Mandy, Indiana are (delightfully) not from Mandy, Indiana, but are a Manchester-based quartet who scream in French over industrial techno-noise. “Sevastopol” — named for the besieged Crimean city — captures a world where you’re under fire from every direction and there’s no safe position to take. Here’s Claude’s AI SLOP take on Mandy, Indiana: “It’s not music you put on to relax. It’s music that sounds like what it feels like to be a CEO right now.” ... Sigh Claude. Sigh.
“For a thousand bucks a month you can give five people superpowers in your organization that’s probably worth $10,000 a month — that’s being funded by venture capitalists.
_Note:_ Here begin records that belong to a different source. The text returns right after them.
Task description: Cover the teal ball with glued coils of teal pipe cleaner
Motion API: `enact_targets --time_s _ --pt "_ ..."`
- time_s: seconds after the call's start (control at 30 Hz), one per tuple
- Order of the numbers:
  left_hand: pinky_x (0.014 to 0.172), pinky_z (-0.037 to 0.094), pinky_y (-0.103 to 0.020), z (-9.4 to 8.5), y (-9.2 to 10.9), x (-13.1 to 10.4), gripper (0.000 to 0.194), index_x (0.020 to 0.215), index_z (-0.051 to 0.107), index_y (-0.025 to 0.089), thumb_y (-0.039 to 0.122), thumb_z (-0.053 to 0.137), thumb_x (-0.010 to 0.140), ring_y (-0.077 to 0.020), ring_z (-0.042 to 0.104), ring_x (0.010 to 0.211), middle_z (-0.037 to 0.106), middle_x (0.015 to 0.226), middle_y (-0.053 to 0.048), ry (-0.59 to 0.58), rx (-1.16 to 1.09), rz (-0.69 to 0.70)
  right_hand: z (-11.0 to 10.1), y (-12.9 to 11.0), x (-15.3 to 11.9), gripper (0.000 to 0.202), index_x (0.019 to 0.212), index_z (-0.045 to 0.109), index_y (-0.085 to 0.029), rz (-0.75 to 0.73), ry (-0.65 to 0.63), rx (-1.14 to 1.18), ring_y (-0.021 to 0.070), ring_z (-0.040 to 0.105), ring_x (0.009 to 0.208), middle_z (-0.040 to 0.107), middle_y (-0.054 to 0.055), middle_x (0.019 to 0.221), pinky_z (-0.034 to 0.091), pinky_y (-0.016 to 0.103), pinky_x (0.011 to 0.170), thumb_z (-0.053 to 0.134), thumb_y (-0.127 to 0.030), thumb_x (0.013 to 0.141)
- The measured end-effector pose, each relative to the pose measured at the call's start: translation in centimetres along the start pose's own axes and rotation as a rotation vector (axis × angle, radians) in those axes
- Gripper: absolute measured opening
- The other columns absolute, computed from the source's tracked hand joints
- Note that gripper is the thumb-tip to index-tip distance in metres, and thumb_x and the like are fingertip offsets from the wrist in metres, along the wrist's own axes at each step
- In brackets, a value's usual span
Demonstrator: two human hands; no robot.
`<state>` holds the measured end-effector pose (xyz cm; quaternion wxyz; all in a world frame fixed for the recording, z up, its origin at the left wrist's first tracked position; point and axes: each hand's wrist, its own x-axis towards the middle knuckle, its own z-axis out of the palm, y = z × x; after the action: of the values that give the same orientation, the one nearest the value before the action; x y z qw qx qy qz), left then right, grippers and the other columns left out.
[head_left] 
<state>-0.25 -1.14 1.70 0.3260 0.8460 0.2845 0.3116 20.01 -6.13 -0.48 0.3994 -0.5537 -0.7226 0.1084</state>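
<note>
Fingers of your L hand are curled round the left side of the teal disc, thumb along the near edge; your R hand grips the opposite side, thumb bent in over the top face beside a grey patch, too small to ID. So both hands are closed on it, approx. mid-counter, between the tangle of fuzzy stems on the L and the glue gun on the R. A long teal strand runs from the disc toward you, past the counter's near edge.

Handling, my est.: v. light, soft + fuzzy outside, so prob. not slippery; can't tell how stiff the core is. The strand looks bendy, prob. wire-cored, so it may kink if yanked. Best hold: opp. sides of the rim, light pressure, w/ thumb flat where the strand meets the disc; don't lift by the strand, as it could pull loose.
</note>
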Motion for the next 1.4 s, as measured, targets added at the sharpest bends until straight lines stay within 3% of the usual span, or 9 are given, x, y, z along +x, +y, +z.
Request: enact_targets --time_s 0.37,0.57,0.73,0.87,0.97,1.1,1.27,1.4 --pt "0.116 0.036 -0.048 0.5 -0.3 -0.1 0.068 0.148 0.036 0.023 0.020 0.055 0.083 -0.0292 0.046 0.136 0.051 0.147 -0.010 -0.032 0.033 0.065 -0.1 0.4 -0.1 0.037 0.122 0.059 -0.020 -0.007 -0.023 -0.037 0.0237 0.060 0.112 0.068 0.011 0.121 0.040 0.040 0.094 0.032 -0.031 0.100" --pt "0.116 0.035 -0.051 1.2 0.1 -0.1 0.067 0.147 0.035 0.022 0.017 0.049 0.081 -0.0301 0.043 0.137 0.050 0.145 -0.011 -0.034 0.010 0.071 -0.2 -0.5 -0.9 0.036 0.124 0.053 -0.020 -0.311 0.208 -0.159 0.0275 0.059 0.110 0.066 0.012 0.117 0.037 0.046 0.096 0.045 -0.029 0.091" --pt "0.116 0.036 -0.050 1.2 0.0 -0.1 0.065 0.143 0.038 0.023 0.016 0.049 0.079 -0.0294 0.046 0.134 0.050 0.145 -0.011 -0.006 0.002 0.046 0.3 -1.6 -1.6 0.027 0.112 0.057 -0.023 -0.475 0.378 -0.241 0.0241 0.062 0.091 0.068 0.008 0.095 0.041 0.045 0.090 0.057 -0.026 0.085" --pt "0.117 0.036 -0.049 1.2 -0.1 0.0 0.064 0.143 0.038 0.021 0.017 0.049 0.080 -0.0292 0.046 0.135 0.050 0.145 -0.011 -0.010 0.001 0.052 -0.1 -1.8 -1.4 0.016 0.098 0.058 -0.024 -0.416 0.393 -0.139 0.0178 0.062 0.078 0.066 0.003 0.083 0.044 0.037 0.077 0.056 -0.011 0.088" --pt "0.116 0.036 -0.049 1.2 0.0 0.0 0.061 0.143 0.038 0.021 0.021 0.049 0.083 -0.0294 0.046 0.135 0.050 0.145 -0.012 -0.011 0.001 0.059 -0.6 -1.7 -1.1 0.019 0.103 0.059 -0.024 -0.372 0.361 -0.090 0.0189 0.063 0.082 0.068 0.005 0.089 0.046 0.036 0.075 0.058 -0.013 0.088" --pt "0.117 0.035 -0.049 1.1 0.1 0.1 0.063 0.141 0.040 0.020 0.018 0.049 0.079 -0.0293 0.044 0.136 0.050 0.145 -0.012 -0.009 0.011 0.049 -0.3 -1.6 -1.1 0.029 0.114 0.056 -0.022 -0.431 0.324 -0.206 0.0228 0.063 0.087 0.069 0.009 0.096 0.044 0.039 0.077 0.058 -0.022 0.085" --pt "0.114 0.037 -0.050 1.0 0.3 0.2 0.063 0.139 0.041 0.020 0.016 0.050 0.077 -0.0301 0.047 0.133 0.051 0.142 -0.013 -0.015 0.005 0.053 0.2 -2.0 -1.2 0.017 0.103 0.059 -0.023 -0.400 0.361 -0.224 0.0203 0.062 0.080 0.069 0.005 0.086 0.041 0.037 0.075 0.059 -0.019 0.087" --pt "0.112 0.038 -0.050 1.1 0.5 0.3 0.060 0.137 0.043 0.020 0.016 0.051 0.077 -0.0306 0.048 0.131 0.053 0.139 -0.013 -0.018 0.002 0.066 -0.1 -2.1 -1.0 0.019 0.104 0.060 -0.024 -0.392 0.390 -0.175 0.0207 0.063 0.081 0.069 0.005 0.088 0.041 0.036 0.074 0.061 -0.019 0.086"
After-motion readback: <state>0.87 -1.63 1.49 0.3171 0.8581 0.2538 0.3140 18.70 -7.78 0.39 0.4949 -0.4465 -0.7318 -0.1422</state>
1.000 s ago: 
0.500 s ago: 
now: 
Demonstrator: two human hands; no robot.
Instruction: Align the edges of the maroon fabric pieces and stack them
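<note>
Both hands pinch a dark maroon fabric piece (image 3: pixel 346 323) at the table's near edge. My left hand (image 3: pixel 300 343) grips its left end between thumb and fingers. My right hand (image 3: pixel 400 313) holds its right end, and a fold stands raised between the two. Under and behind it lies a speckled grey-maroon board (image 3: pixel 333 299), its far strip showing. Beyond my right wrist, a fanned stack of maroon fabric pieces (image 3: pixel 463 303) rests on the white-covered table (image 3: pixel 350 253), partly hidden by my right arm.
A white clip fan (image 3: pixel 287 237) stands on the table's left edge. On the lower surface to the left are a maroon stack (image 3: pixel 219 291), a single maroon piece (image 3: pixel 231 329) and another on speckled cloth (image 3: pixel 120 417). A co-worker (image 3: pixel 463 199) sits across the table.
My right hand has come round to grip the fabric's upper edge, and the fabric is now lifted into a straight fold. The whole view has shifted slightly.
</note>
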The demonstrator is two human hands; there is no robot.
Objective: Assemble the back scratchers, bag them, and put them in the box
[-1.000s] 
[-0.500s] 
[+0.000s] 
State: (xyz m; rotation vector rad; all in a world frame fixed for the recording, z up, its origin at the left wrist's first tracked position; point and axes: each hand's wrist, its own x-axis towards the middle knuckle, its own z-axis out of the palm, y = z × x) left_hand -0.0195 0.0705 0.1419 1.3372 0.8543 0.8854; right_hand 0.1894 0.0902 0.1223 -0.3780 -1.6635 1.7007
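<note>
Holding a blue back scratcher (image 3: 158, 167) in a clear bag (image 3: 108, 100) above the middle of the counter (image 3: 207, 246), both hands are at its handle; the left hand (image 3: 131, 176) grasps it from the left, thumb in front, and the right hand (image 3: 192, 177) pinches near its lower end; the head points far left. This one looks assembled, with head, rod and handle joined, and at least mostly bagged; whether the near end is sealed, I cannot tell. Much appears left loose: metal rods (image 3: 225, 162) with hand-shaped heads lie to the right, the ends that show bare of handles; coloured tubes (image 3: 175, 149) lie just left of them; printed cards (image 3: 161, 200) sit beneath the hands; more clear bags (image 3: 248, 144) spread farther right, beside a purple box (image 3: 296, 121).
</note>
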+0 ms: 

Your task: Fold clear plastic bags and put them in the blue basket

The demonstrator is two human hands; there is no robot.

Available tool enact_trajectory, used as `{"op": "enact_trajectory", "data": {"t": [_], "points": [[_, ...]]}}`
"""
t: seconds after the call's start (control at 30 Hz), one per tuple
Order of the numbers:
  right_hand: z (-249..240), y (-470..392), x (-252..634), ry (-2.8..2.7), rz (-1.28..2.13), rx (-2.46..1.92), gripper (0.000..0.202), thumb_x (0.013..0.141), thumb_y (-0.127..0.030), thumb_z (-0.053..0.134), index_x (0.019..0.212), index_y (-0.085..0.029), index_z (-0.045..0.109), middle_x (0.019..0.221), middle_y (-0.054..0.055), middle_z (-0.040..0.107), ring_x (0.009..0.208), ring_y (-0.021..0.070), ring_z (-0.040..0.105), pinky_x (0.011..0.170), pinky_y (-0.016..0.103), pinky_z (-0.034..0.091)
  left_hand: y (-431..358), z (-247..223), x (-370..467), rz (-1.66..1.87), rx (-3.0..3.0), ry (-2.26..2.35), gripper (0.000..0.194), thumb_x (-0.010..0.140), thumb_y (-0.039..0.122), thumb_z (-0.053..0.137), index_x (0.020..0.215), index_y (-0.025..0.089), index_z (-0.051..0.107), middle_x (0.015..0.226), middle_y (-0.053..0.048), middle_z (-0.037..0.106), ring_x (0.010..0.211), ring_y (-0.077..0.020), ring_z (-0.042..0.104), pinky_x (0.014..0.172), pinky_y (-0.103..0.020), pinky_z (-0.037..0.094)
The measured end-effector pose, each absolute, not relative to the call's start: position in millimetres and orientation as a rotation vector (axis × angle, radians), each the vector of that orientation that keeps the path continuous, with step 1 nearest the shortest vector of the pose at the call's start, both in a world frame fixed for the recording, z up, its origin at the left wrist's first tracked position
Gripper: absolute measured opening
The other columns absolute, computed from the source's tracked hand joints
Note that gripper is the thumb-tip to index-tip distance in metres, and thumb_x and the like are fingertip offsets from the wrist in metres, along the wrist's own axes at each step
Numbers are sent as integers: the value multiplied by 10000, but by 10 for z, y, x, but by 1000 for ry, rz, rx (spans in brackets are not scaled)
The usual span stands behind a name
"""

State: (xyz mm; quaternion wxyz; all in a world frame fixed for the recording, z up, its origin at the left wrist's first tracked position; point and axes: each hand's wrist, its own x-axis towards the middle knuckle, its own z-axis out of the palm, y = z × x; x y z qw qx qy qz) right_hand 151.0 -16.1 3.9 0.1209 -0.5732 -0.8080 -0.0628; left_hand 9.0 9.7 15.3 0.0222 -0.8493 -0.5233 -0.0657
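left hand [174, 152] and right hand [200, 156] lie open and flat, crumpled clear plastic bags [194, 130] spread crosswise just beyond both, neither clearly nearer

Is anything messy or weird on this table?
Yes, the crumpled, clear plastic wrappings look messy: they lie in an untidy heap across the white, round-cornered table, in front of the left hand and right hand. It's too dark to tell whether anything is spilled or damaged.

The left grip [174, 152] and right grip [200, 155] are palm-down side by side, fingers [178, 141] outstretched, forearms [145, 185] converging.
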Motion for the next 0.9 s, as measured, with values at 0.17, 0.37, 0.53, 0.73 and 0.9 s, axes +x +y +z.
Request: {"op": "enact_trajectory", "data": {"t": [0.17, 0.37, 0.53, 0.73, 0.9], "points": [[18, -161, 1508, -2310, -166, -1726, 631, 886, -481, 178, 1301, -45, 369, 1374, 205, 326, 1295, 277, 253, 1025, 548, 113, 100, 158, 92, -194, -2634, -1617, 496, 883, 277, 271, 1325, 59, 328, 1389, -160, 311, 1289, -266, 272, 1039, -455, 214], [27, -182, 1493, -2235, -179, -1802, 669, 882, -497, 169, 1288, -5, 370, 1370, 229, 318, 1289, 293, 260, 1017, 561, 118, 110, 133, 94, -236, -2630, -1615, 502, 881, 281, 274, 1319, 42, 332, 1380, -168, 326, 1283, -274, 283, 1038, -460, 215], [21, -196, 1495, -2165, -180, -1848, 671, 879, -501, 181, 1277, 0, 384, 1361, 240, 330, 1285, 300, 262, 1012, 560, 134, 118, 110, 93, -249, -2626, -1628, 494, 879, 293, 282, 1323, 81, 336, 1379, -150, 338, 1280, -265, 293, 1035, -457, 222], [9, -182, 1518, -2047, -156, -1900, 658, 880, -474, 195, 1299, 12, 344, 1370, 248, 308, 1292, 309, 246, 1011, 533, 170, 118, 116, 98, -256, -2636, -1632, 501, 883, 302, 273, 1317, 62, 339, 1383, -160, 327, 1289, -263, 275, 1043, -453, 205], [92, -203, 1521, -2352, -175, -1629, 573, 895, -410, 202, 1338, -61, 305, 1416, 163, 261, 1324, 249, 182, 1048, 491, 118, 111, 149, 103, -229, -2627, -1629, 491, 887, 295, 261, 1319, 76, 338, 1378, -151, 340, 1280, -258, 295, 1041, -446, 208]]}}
It’s a huge wealth transfer to small businesses... Everybody’s got to go abuse the heck out of it while the venture capitalists are still paying.”
— Dave Nadig
🎶 “Good For You” — Tuesday Night Curry Club (Spotify)
It’s the same pattern as Uber rides that used to cost $10. The subsidy won’t last forever, but right now, it’s the biggest wealth transfer to small business since the SBA loan program, and nobody’s talking about it.
You’ve never heard of Tuesday Night Curry Club. I feel confident saying so because their tracks have hundreds of listens. This is a mistake, and one you should fix. They’re reminiscent of the same UK Janglerock from the Kooks first Album, Inside In/Inside Out. I know of very few superlatives higher than that.